Unique

07/02/2014 14:00
Unique (Fils). Dans l’Ancien Testament, l’emploi du mot hébreu yaHid (littéralement : le seul) suggère une profonde affection entre un parent et son enfant unique (#Jér 6:26 ; #Am 8:10 ; #Za 12:10), par exemple celle qui lie Abraham à Isaac (#Ge 22:2). 
 
      Dans le Nouveau Testament, le mot monogenês (littéralement : seul engendré), rendu en français par fils ou enfant unique, s’applique au fils de la veuve (#Lu 7:12), à la fille de Jaïrus (#Lu 8:42), au garçon possédé (#Lu 9:38) et à Isaac (#Hé 11:17). Dans les écrits de Jean, ce terme désigne 5 fois Jésus-Christ comme le Fils unique de Dieu (#Jn 1:14,18; 3:16,18 ; #1Jn 4:9).

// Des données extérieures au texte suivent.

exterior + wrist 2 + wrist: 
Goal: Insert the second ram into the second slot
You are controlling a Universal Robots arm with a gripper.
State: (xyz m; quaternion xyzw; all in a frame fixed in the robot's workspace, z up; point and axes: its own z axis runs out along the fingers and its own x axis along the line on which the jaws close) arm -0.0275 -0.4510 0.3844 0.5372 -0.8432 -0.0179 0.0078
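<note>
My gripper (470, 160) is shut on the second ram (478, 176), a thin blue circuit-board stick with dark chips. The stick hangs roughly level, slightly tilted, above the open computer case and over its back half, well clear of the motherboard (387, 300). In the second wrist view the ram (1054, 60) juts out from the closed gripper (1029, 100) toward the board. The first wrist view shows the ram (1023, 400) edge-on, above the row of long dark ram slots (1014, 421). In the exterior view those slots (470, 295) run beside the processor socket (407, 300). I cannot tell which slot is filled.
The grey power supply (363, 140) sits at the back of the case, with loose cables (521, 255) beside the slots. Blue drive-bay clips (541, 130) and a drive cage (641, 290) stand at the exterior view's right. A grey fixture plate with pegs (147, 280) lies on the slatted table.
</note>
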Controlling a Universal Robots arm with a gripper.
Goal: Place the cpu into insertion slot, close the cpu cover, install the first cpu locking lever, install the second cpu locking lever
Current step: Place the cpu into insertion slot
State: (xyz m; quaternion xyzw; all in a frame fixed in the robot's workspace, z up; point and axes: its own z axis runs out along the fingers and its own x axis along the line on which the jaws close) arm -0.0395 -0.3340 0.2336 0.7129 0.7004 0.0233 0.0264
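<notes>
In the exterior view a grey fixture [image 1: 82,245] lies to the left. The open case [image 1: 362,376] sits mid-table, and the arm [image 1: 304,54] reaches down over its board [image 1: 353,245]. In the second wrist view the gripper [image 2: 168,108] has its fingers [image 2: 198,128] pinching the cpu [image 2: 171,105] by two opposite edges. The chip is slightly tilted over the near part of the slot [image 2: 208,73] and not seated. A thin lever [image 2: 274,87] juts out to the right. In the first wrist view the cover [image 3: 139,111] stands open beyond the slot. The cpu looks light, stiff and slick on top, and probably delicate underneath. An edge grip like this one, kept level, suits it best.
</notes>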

Dans #Jn 1:14, monogenês décrit Jésus-Christ comme l’unique représentant de l’être et de la nature de Dieu et dans #Jn 1:18 il évoque l’union éternelle de Christ avec le Père ainsi que leur profonde affection réciproque. Cette affirmation implique donc la préexistence de Christ et l’intimité de la relation affective entre les deux premières personnes de la Trinité, mais ne contient nullement une allusion à un moment donné avant la création du monde où le Fils aurait été « engendré ». Étant de nature divine, comme le Père, il partage avec lui l’éternité. Les anciens Conciles ont employé le terme de consubstantialité pour dire que Jésus est de la même substance que le Père, qu’il est tout ce que Dieu est et qu’il est le seul à l’être.